Beyond 'Virgin' Lands: Interdisciplinary Approaches to Gendered Landscapes, session at 27th International Medieval Congress, University of Leeds, July 6–9, 2020
Interactions with the medieval landscape often appear as innately masculine. From Brutus' foundation of the eponymous Britain to patrilineages derived from castle names to metaphorically feminine (virginal and untamed) lands awaiting male domination. Yet, as recent research shows, the apparent prevalence of these 'fantasies' in medieval sources is due in part to modern assumptions. In fact, historical women built castles and were patrons of monasteries, the legendary Syrian princess Albina gave her name to Albion before Brutus ever landed, females aints impressed their footprints permanently into rock and the menstrual blood of Queen Medh carved furrows into the Irish landscape. In symbolic, nominal, architectural, horticultural and legal ways, to name a few, medieval women shaped, curated and cared for the medieval landscape. Then as now, the landscape is a cultural construct: the ways we understand it have much to do with the gendered preconceptions and approaches we bring to our study and the sources and interactions we privilege.

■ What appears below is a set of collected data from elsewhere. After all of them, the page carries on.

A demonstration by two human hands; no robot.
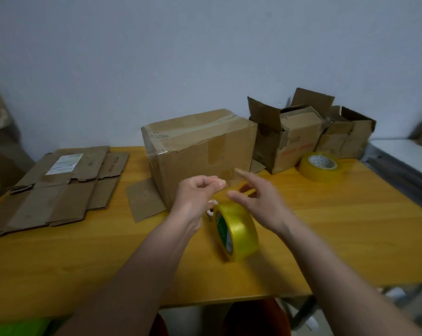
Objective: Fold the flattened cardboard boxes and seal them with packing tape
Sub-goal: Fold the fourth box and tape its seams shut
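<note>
Left hand [195, 192]: fingers curled, pinching the tape's free end. Right hand [256, 197]: fingers spread, loose. Tape roll [236, 231]: on edge, just below both. Taped box [200, 151]: on worktop [83, 258], just beyond fingertips.

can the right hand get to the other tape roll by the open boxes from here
Probably yes. The second tape roll lies flat on bare table ahead-right of the right hand, with nothing between them, though that hand looks busy with the near tape roll.
</note>
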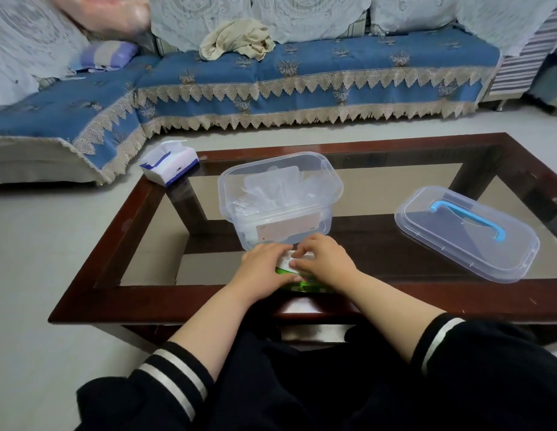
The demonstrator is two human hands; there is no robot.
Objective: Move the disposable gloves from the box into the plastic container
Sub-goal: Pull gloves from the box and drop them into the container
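Now I'm pinching thin, slippery gloves (290, 260) at the box (297, 283) opening with right hand (325, 259), left hand (266, 267) gripping the box just before the container (280, 197); they're light, limp, probably best pulled by a fold.

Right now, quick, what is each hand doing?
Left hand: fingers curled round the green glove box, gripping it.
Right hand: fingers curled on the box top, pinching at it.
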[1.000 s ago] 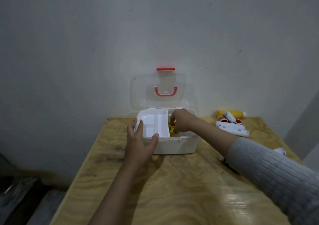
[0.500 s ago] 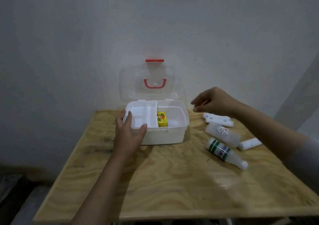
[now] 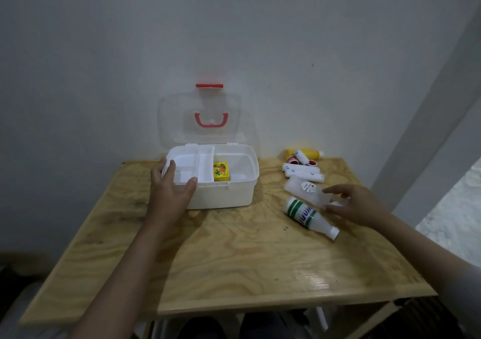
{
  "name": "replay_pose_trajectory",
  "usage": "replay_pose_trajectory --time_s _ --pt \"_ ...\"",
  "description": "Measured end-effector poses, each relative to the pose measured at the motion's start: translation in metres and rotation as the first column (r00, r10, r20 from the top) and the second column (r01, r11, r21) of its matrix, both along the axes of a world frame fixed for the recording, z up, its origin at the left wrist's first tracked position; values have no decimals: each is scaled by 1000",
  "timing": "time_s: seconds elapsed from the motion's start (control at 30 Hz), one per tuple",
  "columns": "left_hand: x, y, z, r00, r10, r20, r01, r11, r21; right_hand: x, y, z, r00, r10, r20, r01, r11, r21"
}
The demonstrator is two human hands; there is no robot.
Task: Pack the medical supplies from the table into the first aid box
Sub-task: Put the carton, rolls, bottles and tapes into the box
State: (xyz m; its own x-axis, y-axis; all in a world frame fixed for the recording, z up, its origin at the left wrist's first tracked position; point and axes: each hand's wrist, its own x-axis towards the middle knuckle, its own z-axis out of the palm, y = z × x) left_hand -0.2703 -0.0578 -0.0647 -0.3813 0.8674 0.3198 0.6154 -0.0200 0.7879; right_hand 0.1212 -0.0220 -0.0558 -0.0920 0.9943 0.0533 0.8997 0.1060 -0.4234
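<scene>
The white first aid box (image 3: 234, 195) stands open at the back of the wooden table (image 3: 234, 260), its clear lid (image 3: 182, 120) with a red handle leaning on the wall. A small yellow box (image 3: 221, 172) sits inside, beside the divider. My left hand (image 3: 169, 193) grips the box's front left corner. My right hand (image 3: 356, 206) hovers with fingers spread over the supplies on the right, its fingertips at a clear plastic case (image 3: 305, 190) and a lying white bottle (image 3: 309, 215) with green stripes. It holds nothing.
Behind these lie white tubes (image 3: 303, 173), a yellow bottle (image 3: 309, 153) and small red-capped items (image 3: 292, 159) near the wall. The table's right edge is close to my right wrist. A grey wall stands directly behind the table.
My right hand left the yellow box in the first aid box, swung right and has come down over the plastic case and bottle. My left hand stays on the box.
</scene>
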Motion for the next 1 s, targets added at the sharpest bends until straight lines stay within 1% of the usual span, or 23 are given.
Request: replay_pose_trajectory --time_s 0.07,0.17,0.27,0.4,0.5,0.6,0.67,0.77,0.83,0.9,1.0 --pt "1 -1 1 1000 6 -4 -6 1000 -8 -5 4 -7 999 -27 24 25 998 54" --pt "0 -2 2 1000 5 -19 -6 1000 -11 -7 9 -13 996 -69 52 65 995 70" --pt "1 -4 2 1000 7 -26 -7 1000 -12 -10 10 -12 997 -74 31 70 991 110" --pt "2 -4 2 1000 6 -22 -6 1000 -8 -13 9 3 998 22 -64 -7 974 225" --pt "1 -2 2 1000 5 -9 -5 1000 -11 -18 8 26 990 100 -98 -58 932 358" --pt "2 0 2 1000 16 -10 -16 1000 -8 -30 7 53 981 154 -118 -83 883 461" --pt "2 1 2 1000 17 -8 -17 1000 -4 -45 4 70 964 190 -186 -75 865 497" --pt "2 1 1 1000 12 -2 -12 1000 -4 -74 4 86 916 255 -308 -69 859 507" --pt "1 1 1 1000 3 0 -3 1000 -2 -95 10 90 899 287 -331 -95 865 493" --pt "0 1 0 1000 -2 -8 2 1000 -5 -117 18 91 910 298 -288 -143 878 457" --pt "-2 1 -2 1000 -18 -1 18 1000 2 -149 32 87 939 306 -156 -228 896 382"
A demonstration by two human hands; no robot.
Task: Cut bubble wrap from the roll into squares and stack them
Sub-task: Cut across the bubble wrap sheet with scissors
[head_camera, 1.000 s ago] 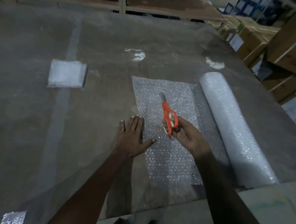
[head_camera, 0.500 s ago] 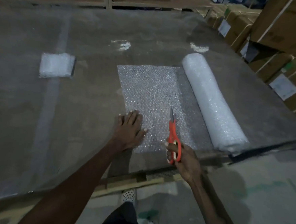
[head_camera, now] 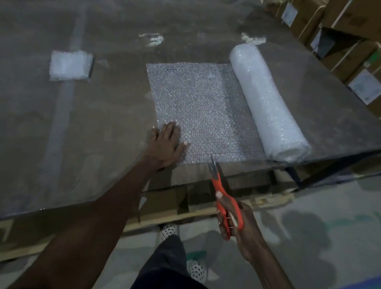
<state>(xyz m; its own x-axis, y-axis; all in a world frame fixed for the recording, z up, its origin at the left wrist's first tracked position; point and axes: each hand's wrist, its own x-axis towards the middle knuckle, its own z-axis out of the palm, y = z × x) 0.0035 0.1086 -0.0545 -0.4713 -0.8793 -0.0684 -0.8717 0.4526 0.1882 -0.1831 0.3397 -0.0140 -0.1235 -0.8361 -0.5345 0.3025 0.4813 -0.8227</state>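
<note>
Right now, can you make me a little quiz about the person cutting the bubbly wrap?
1. True or false: the left hand lies flat on the unrolled bubble wrap sheet.
2. Which hand holds the orange scissors? A) left B) right C) neither
3. Fill in: the stack of cut squares sits on the table to the ____ of the sheet, as the camera sees it.

Key:
1. True; its fingers are spread near the sheet's near left corner.
2. B; the right hand grips the handles, blade tips at the sheet's near edge, left of the roll.
3. left
</note>
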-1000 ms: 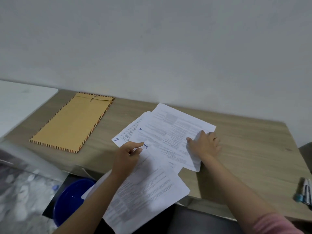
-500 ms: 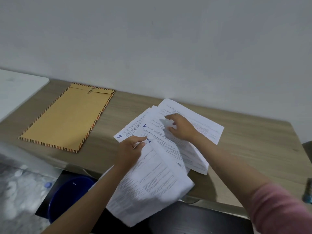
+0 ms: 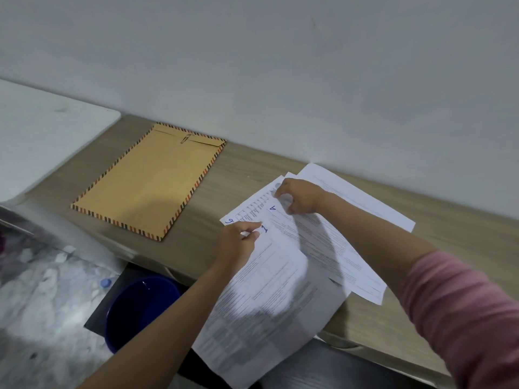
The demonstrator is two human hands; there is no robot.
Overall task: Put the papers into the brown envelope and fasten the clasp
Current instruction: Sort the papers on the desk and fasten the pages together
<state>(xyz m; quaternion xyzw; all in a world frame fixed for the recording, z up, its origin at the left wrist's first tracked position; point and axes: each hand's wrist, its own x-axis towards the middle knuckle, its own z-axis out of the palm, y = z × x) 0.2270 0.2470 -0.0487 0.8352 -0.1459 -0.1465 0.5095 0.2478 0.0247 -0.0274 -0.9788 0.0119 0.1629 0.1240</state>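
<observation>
Wood-grain desk [image 3: 280, 164] runs along a pale grey wall, carrying one brown envelope [image 3: 148, 186] lying flat at the left, well apart from four fanned printed papers [image 3: 295, 262]. One left hand [image 3: 238, 242] pinches the nearest sheet's top corner; one right hand [image 3: 299, 196] grips the far corners, fingers curled closed. One blue bucket [image 3: 140, 307] sits below.
</observation>
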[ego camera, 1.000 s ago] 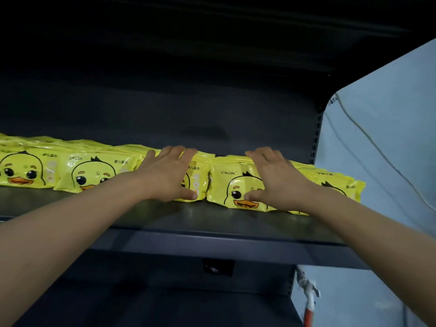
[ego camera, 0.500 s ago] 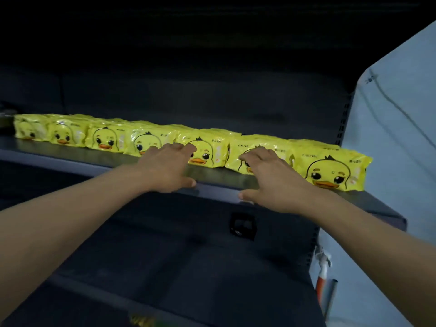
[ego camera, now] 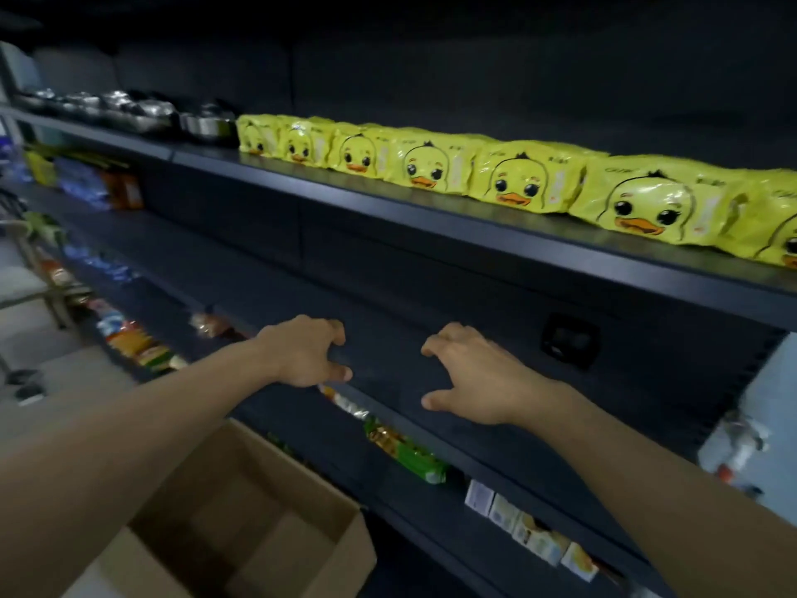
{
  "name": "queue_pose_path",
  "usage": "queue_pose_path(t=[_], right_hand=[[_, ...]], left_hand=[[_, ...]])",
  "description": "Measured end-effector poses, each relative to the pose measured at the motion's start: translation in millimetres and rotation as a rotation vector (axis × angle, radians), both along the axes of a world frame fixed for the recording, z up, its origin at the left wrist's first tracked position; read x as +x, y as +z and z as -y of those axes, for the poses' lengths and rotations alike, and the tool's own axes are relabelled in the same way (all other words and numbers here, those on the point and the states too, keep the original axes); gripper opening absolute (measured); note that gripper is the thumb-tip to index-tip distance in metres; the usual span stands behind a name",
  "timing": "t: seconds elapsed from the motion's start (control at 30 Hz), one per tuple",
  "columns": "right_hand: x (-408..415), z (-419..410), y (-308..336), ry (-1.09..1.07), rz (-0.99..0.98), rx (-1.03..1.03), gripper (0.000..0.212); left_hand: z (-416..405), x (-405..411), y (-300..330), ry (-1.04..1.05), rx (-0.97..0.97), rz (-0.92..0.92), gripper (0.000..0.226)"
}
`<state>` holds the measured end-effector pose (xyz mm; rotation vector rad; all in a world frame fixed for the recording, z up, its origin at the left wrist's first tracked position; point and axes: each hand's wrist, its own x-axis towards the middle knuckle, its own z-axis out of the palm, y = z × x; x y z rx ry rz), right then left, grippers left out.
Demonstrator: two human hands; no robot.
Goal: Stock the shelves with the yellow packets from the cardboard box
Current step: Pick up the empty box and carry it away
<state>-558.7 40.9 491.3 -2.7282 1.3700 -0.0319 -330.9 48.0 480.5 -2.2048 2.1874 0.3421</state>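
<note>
Dark shelf (ego camera: 496,228) carried a row of yellow packets (ego camera: 515,176) along its front, running from centre to far right. Cardboard box (ego camera: 241,515) sat near, lower left, with no packet visible in the part of its interior that showed. Packets appeared light, soft and glossy, probably slippery; a grip across the flat faces or sealed edges would suit. Left hand (ego camera: 308,351) and right hand (ego camera: 470,375) hung below the shelf, fingers loosely curled, grasping nothing

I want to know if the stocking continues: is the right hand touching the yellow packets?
Apart. The head view shows the right hand well below the packets, with dark shelf between them.
</note>
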Motion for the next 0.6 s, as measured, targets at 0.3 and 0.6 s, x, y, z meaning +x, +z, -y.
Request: queue_pose_path(t=[0.3, 0.6], right_hand=[[97.7, 9.8, -114.7, 0.053, -0.035, 0.337, 0.06], [193.7, 11.3, -211.5, 0.048, -0.128, 0.6, 0.06]], left_hand=[[-52.6, 101.7, -115.9, 0.222, 0.226, -0.133, 0.035], [-89.5, 193.3, -224.9, 0.453, 0.415, -0.313, 0.042]])
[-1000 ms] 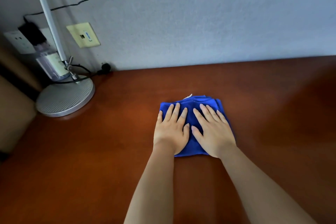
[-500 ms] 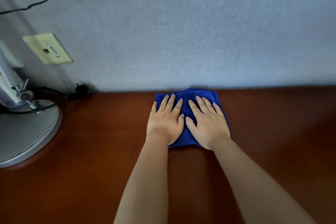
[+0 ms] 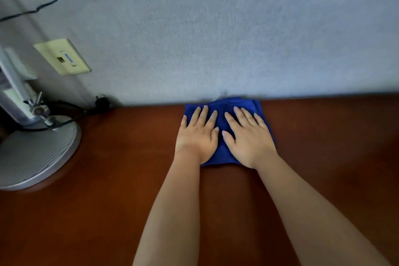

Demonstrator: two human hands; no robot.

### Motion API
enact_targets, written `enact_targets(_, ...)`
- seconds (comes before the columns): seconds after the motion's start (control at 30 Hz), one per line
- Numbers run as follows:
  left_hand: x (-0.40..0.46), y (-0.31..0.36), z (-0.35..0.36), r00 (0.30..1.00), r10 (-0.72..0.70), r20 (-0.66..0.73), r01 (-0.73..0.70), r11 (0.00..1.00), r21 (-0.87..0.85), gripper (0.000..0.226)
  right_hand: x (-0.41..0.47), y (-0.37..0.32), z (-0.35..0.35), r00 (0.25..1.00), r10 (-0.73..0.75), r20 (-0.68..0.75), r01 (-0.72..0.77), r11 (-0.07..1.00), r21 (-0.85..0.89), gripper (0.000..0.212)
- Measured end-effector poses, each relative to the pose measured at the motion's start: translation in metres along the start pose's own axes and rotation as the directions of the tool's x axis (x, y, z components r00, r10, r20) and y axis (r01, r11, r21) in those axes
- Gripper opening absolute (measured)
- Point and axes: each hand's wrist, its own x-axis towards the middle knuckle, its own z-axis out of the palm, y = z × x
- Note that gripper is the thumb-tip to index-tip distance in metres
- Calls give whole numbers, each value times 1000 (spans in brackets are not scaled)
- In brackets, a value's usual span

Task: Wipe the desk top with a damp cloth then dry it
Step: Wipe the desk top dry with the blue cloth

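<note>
Where flat, straight fingers (image 3: 204,114) press it, the blue cloth (image 3: 220,119) is mostly hidden.

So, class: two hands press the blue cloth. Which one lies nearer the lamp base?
The left hand: it lies on the cloth's lamp-side half, toward the lamp base; the right hand lies on the far half.

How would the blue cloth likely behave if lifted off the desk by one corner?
The blue cloth would probably droop and unfold: it lies folded and creased under the flat left hand and right hand. It looks thin and soft, so likely light, though dampness cannot be judged.
</note>
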Motion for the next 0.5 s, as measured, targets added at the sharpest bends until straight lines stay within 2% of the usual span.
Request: enact_targets(0.5, -214, 28, 24, 999, 49, 19, -49, 999, 7, 54, -212, -63, 4, 999, 51, 8, -51, 999, -17, 58)
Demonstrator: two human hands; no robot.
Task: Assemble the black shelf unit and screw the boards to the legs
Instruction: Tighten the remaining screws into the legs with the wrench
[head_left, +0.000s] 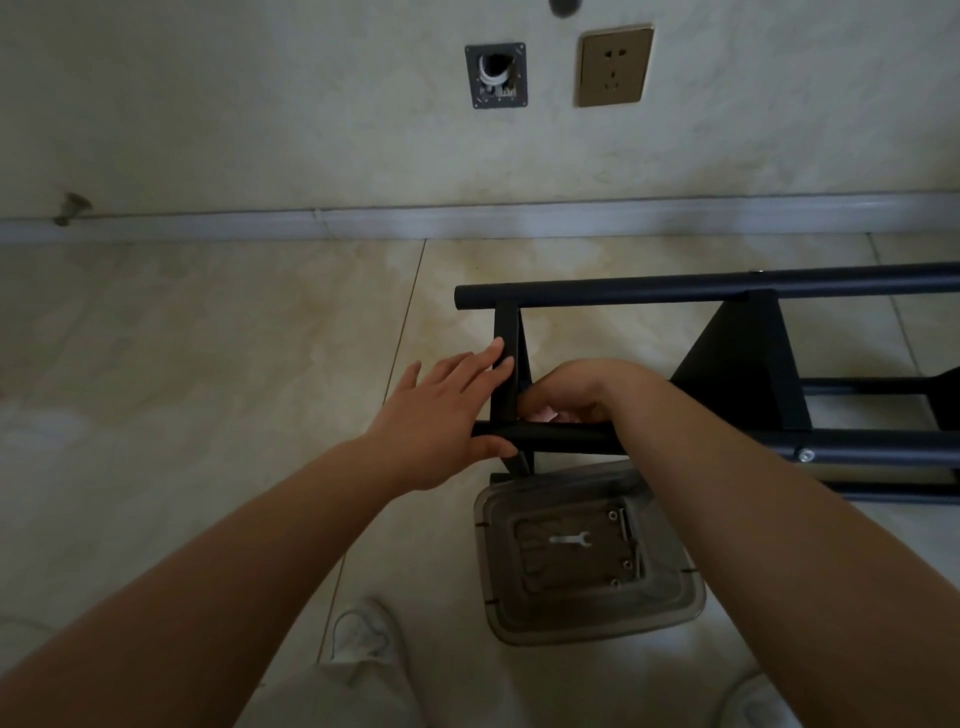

Our interdisciplinary panel(s) will explore the ways women, other gendered identities and non-human agents, both historical and representational, took control of and shaped geographical landscapes at a variety of scales. We are particularly interested in papers that move beyond artificial borders between male/female, nature/culture, domestic/political and other oppositional understandings.
Questions may include but are not limited to:
- How did women's political, communal and private interests influence the ways medieval people understood their contemporary landscapes? To what extent did legends and landmarks left by women shape future notions of the land's identity?
- In what ways did women's devotional practices draw on landscapes at both micro and macro levels? What haptic, emotional, affective experiences can we understand from today?
- What impact do masculine and paternalistic narratives have within the current discourses on medieval landscapes, particularly in heritage studies?
- What can we as scholars do to understand the diversity of class, gender, religious, racial and cultural positions always at play within the medieval landscape? How does eco-criticism and new materialism help in this study?
We hope these will be truly interdisciplinary discussions and welcome papers from all fields, including anthropology, archaeology, heritage studies, history, art history, literature and religion on any medieval period and geographical region.